Go through the lines below and tally each one holding "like". Write only the total.

□ □ □

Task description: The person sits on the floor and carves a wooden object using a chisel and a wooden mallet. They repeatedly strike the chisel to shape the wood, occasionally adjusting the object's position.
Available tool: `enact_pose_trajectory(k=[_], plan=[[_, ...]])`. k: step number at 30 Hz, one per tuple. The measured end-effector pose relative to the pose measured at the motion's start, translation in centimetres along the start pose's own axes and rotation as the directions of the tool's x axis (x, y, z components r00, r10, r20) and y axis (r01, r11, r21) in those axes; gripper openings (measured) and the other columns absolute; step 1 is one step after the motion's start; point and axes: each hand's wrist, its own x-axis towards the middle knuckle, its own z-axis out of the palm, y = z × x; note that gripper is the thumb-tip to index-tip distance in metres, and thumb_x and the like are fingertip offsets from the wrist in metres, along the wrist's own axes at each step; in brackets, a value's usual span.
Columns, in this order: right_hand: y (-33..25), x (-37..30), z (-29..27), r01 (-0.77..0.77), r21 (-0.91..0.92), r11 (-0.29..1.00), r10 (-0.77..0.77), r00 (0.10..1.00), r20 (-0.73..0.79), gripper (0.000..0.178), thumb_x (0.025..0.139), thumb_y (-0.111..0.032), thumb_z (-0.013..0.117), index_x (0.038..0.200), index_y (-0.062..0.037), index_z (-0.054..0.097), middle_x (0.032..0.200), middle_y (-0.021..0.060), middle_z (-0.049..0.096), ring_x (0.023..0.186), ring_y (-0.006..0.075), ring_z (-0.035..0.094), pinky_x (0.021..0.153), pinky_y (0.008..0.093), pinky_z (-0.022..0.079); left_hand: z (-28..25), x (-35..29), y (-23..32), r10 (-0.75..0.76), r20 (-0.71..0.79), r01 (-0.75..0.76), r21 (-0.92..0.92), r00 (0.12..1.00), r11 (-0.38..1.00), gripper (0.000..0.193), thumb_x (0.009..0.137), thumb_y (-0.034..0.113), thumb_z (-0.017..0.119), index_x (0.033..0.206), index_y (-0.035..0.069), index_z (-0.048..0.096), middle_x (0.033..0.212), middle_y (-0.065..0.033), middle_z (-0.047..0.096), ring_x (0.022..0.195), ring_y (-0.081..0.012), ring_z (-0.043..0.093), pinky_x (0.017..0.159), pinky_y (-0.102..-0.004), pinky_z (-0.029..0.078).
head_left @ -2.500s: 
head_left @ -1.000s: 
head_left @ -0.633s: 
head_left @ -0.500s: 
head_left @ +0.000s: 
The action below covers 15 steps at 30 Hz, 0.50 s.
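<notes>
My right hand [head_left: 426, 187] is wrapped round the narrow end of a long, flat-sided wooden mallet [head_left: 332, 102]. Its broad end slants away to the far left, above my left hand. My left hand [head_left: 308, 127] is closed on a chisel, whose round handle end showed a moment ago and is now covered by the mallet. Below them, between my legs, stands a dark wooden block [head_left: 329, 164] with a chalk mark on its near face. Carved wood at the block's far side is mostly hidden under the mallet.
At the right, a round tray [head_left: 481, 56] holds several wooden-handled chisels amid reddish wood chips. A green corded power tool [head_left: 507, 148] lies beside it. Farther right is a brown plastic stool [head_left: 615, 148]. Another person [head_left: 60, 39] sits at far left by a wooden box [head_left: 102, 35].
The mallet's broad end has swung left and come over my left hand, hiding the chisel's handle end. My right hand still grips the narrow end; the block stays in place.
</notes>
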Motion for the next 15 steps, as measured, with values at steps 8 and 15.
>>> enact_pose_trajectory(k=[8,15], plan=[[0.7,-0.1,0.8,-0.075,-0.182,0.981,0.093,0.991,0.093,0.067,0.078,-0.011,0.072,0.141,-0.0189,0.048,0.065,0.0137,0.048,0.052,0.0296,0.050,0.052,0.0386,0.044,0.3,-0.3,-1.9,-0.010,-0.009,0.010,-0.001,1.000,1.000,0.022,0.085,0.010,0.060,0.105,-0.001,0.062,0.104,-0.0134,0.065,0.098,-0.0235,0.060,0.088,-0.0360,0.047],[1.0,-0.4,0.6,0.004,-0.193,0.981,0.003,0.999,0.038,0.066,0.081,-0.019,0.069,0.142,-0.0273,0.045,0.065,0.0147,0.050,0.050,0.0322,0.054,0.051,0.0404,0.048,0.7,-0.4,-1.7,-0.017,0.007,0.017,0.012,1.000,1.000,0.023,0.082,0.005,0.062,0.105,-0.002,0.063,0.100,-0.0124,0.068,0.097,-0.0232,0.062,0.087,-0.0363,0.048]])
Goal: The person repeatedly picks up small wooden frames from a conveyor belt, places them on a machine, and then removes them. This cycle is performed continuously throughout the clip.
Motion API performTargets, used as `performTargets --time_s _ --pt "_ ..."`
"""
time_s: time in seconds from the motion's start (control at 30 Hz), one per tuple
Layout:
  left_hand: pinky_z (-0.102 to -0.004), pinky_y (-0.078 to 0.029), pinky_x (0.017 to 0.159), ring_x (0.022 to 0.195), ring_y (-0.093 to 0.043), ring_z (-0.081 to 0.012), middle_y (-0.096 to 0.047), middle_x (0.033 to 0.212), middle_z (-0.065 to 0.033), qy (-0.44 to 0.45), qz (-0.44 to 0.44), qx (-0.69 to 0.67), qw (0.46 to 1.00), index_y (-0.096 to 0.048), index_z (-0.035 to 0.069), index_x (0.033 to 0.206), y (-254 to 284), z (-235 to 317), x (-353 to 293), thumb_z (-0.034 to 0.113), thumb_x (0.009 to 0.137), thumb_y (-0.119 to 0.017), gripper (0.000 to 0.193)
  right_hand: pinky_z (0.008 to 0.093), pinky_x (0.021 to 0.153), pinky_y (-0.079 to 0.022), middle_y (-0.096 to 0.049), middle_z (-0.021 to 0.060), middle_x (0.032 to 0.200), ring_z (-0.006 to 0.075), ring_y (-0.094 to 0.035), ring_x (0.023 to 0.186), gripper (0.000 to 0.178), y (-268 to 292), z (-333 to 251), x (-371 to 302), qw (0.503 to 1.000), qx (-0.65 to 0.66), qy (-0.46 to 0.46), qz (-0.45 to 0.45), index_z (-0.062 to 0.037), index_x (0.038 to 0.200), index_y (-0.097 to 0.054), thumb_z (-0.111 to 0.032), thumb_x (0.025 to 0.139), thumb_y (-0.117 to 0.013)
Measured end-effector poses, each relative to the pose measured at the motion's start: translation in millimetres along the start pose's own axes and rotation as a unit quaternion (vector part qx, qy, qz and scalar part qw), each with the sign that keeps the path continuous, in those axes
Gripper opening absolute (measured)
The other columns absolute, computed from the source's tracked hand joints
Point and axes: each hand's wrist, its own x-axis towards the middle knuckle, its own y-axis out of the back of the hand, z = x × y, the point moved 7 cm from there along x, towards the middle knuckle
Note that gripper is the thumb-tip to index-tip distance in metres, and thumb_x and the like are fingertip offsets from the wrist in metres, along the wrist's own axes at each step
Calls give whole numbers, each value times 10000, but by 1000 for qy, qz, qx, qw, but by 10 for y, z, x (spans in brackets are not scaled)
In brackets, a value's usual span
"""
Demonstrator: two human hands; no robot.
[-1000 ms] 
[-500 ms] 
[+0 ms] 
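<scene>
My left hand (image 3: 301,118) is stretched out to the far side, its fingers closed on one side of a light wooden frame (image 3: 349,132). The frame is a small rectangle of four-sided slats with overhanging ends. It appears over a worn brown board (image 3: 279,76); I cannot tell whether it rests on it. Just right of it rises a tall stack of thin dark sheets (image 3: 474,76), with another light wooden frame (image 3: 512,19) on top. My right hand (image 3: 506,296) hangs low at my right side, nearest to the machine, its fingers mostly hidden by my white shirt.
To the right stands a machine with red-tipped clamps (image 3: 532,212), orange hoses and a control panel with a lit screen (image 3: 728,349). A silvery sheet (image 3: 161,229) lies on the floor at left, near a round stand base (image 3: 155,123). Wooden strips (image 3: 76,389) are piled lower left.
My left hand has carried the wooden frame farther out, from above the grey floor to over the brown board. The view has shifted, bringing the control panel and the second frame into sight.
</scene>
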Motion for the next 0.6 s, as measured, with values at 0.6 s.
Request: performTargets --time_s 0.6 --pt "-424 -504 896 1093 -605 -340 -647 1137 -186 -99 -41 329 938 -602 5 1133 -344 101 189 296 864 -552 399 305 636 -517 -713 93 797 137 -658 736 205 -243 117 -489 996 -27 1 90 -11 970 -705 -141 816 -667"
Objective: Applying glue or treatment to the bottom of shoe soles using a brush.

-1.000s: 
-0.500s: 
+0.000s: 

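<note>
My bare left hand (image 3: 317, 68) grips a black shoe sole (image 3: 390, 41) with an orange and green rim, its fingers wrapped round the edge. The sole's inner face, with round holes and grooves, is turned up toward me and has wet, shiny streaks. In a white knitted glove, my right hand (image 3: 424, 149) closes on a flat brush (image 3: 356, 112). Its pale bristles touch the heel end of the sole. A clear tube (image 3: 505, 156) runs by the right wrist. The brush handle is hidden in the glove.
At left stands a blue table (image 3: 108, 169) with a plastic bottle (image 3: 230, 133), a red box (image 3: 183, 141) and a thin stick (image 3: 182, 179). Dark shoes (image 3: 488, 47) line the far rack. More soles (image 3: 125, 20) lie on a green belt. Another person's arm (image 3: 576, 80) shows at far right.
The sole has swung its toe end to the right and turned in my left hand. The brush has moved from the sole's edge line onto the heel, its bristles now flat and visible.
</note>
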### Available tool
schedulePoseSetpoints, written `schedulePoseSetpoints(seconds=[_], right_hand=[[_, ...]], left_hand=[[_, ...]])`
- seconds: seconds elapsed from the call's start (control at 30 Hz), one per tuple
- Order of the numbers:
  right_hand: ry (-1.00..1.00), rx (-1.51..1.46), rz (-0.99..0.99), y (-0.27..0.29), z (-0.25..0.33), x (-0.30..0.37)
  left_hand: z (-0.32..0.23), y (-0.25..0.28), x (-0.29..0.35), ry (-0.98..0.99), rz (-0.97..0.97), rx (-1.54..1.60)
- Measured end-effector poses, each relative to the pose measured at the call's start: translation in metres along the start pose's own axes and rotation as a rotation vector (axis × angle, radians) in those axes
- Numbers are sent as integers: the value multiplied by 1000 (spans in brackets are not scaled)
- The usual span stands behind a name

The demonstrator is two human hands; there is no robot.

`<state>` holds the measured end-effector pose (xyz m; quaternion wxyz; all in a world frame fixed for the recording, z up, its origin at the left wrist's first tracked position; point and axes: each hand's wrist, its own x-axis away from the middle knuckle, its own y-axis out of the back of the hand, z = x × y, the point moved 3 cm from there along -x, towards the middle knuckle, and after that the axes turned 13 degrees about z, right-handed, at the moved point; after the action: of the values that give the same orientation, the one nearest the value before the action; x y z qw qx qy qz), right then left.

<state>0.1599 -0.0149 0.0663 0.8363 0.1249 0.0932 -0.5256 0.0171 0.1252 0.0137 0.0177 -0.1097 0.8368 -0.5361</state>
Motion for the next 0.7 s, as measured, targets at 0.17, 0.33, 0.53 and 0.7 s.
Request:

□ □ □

:: WRITTEN REPLY ::
2